A l’aube de la Résurrection

Je m’appelle Sœur Valérie. Je suis aumônier dans un hôpital Toulousain et fais des remplacements comme infirmière.

  Je suis de plus en plus frappée, dans ces différents services par les personnes qui se trouvent au terme de leur vie. Longtemps abandonnées par la médecine qui se considère en échec pour ne pas avoir su les guérir, mis à part par une société occidentale niant la mort, elles sont prises en charge en France depuis une quinzaine d’année dans des services dédiés, appelés soins palliatifs.

   Mes remplacements infirmiers m’ont conduite à intervenir dans un de ces services et mon cœur de Fille de la Charité a été émerveillé de découvrir tout ce qu’il est possible de faire pour quelqu’un quand il n’y a soi-disant plus rien à faire !

   Quand les jours sont comptés, chaque minute est importante et doit être pleinement vécue. Aussi, chacun à sa place collabore pour que la personne vive au mieux ses derniers jours ou semaines. C’est l’équipe dans son ensemble qui est impliquée dans le soin depuis la personne qui fait le ménage et sert les repas, jusqu’au médecin.

    Je m’en suis aperçue dès mon premier jour de présence : il y avait, dans le service, un homme, Patrick*, dont la plus grande angoisse était de partir seul. Sarah*, une collègue aide-soignante m’appelle auprès de lui et je constate qu’il est en train de mourir. Sarah sort alors doucement de la chambre et appelle ses collègues aide soignante, agent de service et médecin. Tout le monde s’est mis autour du lit chacune lui tenant une main, ou lui mettant la main sur l’épaule. Il nous a regardé, a souri et est parti dans une grande paix, entouré comme il le souhaitait.

     Dans ce service, toutes les dimensions de la personne sont prises en charge : corps, cœur, esprit, âme, vie sociale, vie familiale. Pour cela des intervenants extérieurs interviennent selon leur spécialité : kiné, psychologue, orthophoniste, aumônier…  Chaque soin est accompli dans la douceur au service de la qualité de vie de la personne et la douleur systématiquement soulagée. C’est pourquoi ce n’est pas, comme dans bien des endroits à la personne de se plier à l’organisation du service, mais le service qui est organisé autour de la personne et de ses besoins spécifiques.

   Par exemple il y avait une dame de 38 ans, Magalie*, atteinte d’un cancer au dernier stade. Elle avait deux enfants de 7 et 9 ans et elle ne savait pas comment leur parler de sa mort prochaine. Elle sentait que le temps pressait et avait décidé, de leur parler cet après-midi là. J’avais eu du travail le matin et vers quinze heures j’avais enfin le temps de pouvoir m’occuper de ses pansements, quand j’ai vu le mari de Magalie entrer avec les enfants dans la chambre. J’ai alors décalé mes soins et, le soir, quand je lui ai fait ses pansements elle a pu me raconter comment, avec son mari, ils ont tout expliqué à leurs enfants, calmement avec des mots choisis. Le lendemain matin, Magalie a rejoint le Seigneur en serrant dans ses bras un dessin que son plus jeune fils avait fait la veille.

      Le temps de la fin de vie peut permettre de relire sa vie et poser certains gestes importants pour eux.

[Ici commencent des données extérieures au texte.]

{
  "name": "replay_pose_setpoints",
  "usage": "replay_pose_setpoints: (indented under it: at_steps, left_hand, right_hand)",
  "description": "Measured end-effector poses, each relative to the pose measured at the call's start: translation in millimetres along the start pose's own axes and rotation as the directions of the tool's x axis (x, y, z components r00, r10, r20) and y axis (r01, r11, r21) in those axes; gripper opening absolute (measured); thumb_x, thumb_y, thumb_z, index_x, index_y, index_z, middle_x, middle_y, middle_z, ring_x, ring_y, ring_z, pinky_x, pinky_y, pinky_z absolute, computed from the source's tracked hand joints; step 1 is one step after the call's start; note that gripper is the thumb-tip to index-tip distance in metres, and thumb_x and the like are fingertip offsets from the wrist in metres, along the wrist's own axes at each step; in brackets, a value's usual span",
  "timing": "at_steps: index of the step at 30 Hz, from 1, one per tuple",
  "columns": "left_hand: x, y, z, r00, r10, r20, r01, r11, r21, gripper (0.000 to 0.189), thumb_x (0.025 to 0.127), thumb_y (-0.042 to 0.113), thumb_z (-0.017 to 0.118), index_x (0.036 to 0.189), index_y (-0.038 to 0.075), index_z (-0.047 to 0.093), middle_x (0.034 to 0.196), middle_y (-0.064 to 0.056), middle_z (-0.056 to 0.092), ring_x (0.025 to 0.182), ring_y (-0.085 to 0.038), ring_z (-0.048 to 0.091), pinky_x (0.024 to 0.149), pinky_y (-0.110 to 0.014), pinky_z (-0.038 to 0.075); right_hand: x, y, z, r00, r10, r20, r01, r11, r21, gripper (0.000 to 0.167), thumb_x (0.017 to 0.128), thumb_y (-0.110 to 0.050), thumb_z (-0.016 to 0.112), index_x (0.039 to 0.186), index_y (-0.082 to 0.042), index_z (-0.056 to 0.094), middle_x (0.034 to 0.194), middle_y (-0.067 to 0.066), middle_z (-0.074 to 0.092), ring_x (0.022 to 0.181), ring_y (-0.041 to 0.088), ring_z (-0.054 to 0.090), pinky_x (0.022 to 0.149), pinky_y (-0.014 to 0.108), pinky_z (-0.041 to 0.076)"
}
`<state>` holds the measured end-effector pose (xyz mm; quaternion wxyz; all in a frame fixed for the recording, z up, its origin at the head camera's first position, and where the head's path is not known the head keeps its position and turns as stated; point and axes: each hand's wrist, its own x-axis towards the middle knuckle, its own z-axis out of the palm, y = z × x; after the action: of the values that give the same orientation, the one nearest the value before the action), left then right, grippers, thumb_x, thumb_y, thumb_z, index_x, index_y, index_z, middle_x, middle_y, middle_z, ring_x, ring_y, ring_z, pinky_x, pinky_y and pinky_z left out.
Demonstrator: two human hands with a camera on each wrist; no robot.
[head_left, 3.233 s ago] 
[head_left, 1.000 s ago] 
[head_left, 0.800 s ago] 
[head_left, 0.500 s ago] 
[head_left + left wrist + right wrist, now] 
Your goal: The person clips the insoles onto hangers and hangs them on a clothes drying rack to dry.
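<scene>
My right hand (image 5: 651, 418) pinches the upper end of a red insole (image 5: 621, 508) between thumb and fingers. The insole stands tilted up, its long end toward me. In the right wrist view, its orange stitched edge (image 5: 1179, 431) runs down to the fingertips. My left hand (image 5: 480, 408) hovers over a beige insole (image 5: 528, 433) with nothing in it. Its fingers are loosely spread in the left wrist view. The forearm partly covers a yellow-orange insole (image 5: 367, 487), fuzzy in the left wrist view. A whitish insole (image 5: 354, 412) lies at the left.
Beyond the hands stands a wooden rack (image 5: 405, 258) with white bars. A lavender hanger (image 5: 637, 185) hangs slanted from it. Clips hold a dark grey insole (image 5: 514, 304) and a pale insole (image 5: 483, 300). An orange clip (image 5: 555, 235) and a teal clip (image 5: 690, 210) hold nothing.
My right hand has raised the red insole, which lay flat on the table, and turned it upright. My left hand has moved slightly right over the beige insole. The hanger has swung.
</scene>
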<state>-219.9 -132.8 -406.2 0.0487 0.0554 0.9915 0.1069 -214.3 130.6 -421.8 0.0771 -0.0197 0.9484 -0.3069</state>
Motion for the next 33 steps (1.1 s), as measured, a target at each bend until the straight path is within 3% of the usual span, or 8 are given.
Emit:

Comme Maxime* qui avait abandonné sa fille à l’âge de trois ans et qui souhaitait lui demander pardon. Nous avons pu la retrouver et elle l’a revu, puis accompagné durant ses dernières semaines. Cette réconciliation a permis à Maxime de partir en paix et à sa fille, comme elle nous l’a confié ensuite, de se construire en tant que femme et jeune maman.

      Le passage dans le service me montre tous les jours que ce temps de fin de vie, qui passe pour la société comme un moment pénible et inutile qu’il faudrait pouvoir abréger au plus vite, peut en fait être un temps de grâce pour tous, aube de la résurrection.